- ASSIGNMENT
Go through the listing and set it down exactly, leaving out its pictures.

- DATA PROVIDED
___

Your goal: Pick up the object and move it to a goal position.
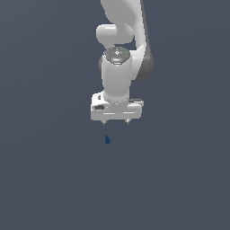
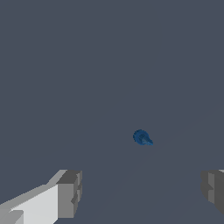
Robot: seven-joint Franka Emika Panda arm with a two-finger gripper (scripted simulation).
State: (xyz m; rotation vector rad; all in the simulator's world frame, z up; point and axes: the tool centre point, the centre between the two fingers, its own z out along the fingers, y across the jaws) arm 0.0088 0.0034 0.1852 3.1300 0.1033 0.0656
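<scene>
The object (image 1: 107, 140) is a tiny dark blue blob lying on the flat grey surface. In the exterior view it sits just below my white gripper (image 1: 116, 121), slightly toward that view's left fingertip. The gripper is open, its two short fingertips spread wide and nothing between them. In the wrist view the object (image 2: 142, 138) lies ahead of the two grey finger pads (image 2: 70, 192), apart from both, and the gripper (image 2: 141, 190) holds nothing.
The white arm (image 1: 119, 40) rises behind the gripper toward the top of the exterior view. The grey surface (image 1: 45, 179) stretches all around with no other objects or edges in view.
</scene>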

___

- ANSWER SECTION
Your goal: Pick up the object and move it to a goal position.
Robot: seven-joint Franka Emika Panda arm with a two-finger gripper (scripted simulation).
State: (xyz m; rotation vector rad; all in the simulator's world frame, z up; point and axes: the tool centre point, the centre between the two fingers, its own z out along the fingers, y across the jaws) arm 0.0088 0.0034 0.1852 3.1300 0.1033 0.0656
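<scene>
The object (image 1: 107, 140) is a tiny dark blue blob lying on the flat grey surface. In the exterior view it sits just below my white gripper (image 1: 116, 121), slightly toward that view's left fingertip. The gripper is open, its two short fingertips spread wide and nothing between them. In the wrist view the object (image 2: 142, 138) lies ahead of the two grey finger pads (image 2: 70, 192), apart from both, and the gripper (image 2: 141, 190) holds nothing.
The white arm (image 1: 119, 40) rises behind the gripper toward the top of the exterior view. The grey surface (image 1: 45, 179) stretches all around with no other objects or edges in view.
</scene>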

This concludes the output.